◆ INSTRUCTIONS TO FOLLOW: Where the string "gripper" appears in a line of the data, show that line.

◆ INFORMATION SHOWN:
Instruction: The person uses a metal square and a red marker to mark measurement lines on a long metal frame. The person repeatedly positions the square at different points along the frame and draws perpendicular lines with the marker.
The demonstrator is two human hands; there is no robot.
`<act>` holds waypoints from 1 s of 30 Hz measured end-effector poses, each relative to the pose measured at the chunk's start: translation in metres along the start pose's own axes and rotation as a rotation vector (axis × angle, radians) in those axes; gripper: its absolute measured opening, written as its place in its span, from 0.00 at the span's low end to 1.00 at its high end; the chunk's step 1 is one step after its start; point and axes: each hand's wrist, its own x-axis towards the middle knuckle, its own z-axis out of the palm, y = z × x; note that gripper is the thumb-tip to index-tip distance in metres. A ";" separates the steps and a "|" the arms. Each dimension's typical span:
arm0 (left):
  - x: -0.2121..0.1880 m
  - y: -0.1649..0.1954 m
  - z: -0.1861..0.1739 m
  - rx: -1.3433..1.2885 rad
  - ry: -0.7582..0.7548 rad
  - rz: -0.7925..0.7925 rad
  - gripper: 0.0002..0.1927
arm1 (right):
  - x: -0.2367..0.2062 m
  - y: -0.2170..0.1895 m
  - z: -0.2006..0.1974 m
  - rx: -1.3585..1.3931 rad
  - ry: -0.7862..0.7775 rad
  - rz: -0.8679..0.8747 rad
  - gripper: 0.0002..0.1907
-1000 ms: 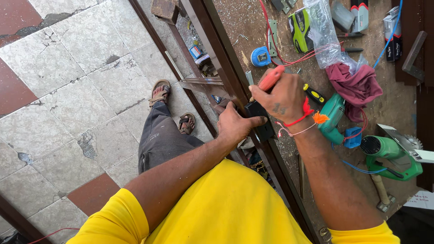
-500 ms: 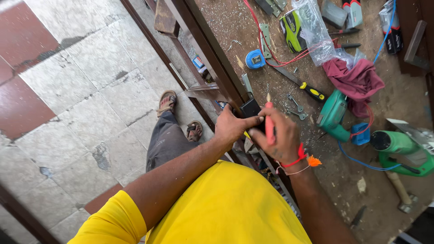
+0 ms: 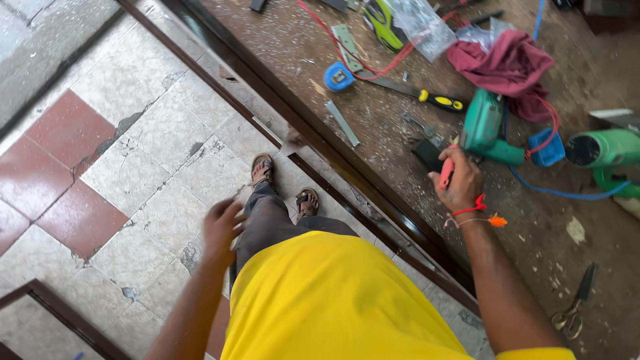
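My right hand point(image 3: 459, 181) rests on the dusty workbench point(image 3: 507, 253), closed around a red-handled tool point(image 3: 445, 173) whose dark end point(image 3: 427, 153) lies on the bench beside a teal power drill point(image 3: 485, 128). A red thread with an orange tassel circles that wrist. My left hand point(image 3: 221, 227) hangs off the bench beside my left thigh, blurred, fingers loosely curled, with nothing in it. Below are my grey trousers and sandalled feet point(image 3: 263, 170) on the tiled floor.
On the bench lie a blue tape measure point(image 3: 339, 77), a yellow-handled screwdriver point(image 3: 427, 98), a maroon cloth point(image 3: 503, 67), a green power tool point(image 3: 603, 152), pliers point(image 3: 573, 310) and a plastic bag. A dark wooden frame point(image 3: 320, 137) runs along the bench edge. Cracked white and red tiles point(image 3: 73, 153) lie on the left.
My left hand has let go of the work and dropped to my side. My right hand has moved right along the bench with the red-handled tool. The view has swung left.
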 end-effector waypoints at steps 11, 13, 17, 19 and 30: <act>-0.026 -0.069 -0.090 0.997 0.441 -0.160 0.26 | 0.002 -0.053 -0.018 0.368 0.299 0.092 0.12; -0.021 -0.057 -0.081 1.218 0.351 -0.058 0.25 | 0.009 -0.087 -0.017 0.298 0.311 0.128 0.08; -0.008 0.004 -0.038 0.973 0.390 0.714 0.18 | -0.009 -0.129 -0.009 0.494 0.340 -0.012 0.10; 0.003 0.057 -0.008 1.090 0.485 1.369 0.09 | -0.028 -0.141 0.001 0.594 0.348 0.135 0.10; 0.121 0.313 0.192 1.204 -0.098 1.399 0.23 | -0.057 -0.152 0.037 0.705 0.704 0.591 0.09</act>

◆ ANSWER SPACE:
`<act>` holds waypoints from 1 s of 30 Hz measured end-effector poses, each relative to the pose measured at the chunk's start: translation in metres along the start pose's own axes and rotation as a rotation vector (axis × angle, radians) in those axes; gripper: its absolute measured opening, written as its place in its span, from 0.00 at the span's low end to 1.00 at its high end; the chunk's step 1 is one step after its start; point and axes: each hand's wrist, its own x-axis towards the middle knuckle, its own z-axis out of the palm, y = z × x; note that gripper is the thumb-tip to index-tip distance in metres. A ";" separates the steps and a "|" the arms. Each dimension's typical span:
  - gripper: 0.0002..0.1927
  - gripper: 0.0002..0.1907

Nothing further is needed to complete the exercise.